The Citizens’ and Students’ Self-Defense Act was created to allow anyone 21 or older with a concealed carry permit to bring a firearm into any public school or college.
Although the bill passed in the House, the bill was killed by the Senate while keeping legislators’ score cards with the NRA untarnished. This lack of action was prompted by education officials opposing the legislation because of safety and other concerns.
Though there are concerns, there are a small number of schools in the United States that allow concealed carry on campus located in Colorado, Utah, Virginia and Michigan.
Students were split on their opinions on the bill. Some students expressed worry due to the constant changing emotional state of college students.

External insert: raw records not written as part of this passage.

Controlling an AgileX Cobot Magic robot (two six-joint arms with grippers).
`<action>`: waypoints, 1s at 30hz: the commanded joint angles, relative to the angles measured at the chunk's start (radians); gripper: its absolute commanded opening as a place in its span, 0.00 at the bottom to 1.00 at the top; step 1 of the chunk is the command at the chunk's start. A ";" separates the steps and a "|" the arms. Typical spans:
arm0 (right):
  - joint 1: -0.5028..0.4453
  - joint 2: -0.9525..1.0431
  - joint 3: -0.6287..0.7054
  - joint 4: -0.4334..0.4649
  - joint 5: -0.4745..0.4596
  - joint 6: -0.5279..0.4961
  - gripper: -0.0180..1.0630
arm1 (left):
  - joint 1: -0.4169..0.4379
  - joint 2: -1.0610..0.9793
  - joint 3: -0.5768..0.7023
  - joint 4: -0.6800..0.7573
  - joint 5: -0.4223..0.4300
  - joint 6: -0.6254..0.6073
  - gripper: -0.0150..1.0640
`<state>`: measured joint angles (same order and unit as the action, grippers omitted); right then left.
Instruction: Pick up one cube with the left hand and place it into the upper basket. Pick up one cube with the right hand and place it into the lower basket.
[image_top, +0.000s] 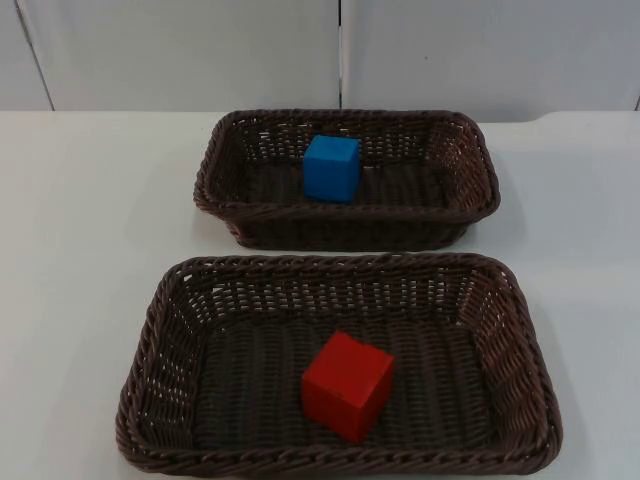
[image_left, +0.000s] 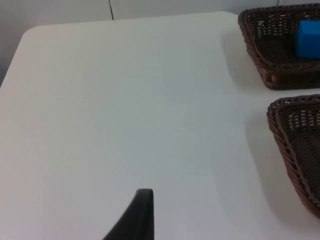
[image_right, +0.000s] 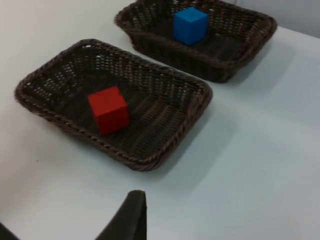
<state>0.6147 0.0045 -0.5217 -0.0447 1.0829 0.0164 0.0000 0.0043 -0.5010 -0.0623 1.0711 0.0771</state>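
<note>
The blue cube sits in the upper basket toward the tabletop's far edge, the red cube in the lower basket at the near edge. Both look delivered. Both arms wait off to the sides, and I cannot tell their jaws' state.

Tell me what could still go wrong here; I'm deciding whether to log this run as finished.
Little is left to fail: the blue cube lies in the upper basket and the red cube in the lower basket.
1. The red cube sits turned, near the lower basket's front rim; a bump to the basket could shift it.
2. The right end effector hangs over the table beside the lower basket, so a careless move might nudge the rim.
</note>
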 joint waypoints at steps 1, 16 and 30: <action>-0.033 -0.005 0.006 -0.003 -0.005 0.003 0.99 | 0.002 -0.004 0.004 0.002 0.003 -0.005 0.99; -0.261 -0.005 0.006 -0.003 -0.005 0.003 0.99 | 0.002 -0.004 0.004 0.002 0.003 -0.005 0.99; -0.454 -0.005 0.006 -0.003 -0.005 -0.004 0.99 | 0.002 -0.004 0.004 0.002 0.003 -0.005 0.99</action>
<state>0.1726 0.0045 -0.5217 -0.0471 1.0829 0.0164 0.0000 0.0043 -0.5010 -0.0623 1.0711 0.0771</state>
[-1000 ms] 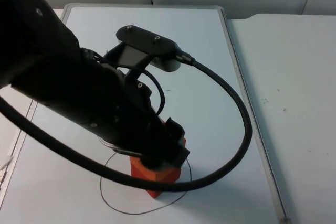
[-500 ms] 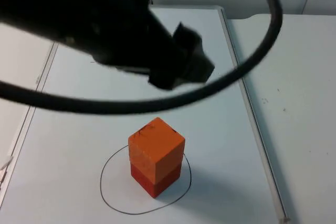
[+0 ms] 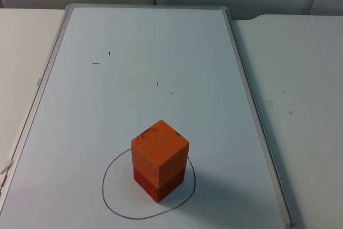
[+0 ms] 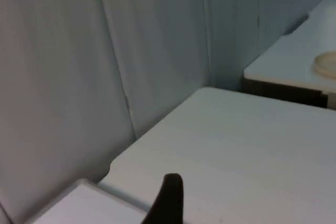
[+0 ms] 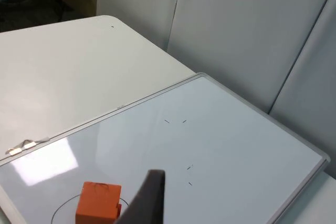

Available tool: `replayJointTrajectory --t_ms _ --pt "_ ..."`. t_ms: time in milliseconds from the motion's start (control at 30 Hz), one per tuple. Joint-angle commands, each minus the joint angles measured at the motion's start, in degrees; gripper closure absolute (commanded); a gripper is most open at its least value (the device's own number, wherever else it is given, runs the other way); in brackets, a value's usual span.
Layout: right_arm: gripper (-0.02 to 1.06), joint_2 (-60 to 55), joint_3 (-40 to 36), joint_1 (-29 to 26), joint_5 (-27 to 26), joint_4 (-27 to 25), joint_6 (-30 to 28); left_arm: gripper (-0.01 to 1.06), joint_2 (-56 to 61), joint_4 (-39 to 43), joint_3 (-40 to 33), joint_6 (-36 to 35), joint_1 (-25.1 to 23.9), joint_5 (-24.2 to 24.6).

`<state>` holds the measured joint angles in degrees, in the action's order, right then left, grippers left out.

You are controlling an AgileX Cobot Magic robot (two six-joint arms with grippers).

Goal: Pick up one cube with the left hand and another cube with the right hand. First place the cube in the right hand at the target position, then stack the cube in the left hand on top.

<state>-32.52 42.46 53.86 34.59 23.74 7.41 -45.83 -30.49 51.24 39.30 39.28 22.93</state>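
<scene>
I cannot tell how the left hand [image 4: 167, 203] or right hand [image 5: 144, 198] is set. The orange cube [image 3: 159, 147] sits on the red cube [image 3: 161, 182] inside the drawn black circle [image 3: 110, 197] on the whiteboard [image 3: 139, 68], near its front edge, with bare board all around.

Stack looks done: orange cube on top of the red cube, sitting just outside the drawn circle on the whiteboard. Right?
Not quite. The orange cube does sit on the red cube, but the stack stands inside the drawn circle on the whiteboard, not outside it. The top view shows the pen line running around the stack's base.
</scene>
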Motion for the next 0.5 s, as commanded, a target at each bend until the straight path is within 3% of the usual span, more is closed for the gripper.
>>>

“It’s a well-known fact that college has more depressed students and we have a high suicide rate,” Ali Midland, a senior Criminal Justice major said. “It’s hard to know how many of those would think about taking others with them. If they were depressed enough, were able to carry a gun on campus, they could decide to make others feel their pain.”
Many students, including gun owners, believe that there is no place for guns on campus.
“It’s all about control,” Communications major Brody Tate said. “Not everyone is grounded in sanity. Concealed carry is already so accessible in Wyoming so let’s not give unstable college students, prone to stress and anger, guns. If there’s a situation that calls for protection, can a person promise they can read the situation correctly? Police officers go through brutal training before being approved to make those decisions. Do we get sprayed with pepper spray? Tazered? Shot with bean bag guns? No, we don’t. Allowing guns on campus is opening a door to those who can now bring a weapon to harm others.”
Other students on campus said that they thought the bill was an excellent idea. The campus, although not as large as many, is still spread out and emergency response time may not be satisfactory.
“If students carried concealed, it would make the campus safer,” said Ellis Riske, an Animal Science major. “If someone were to walk into the Ag auditorium right now with a gun during a class that has a lot of students that are not carrying and starts killing people it would be disastrous. The shooter is going to get off as many rounds as they can until A) everyone is dead or B) the campus police or somebody else shows up.”
“The more people that are carrying, the more it will make people question if they should take a gun to school and shoot people.” Riske added.
Currently in Wyoming, residents are allowed to carry concealed if they are 21 years old or older and have completed a weapons safety course. A hunter’s safety course could be used to satisfy this requirement.
There has been no news if the bill would be reintroduced in the next legislative session.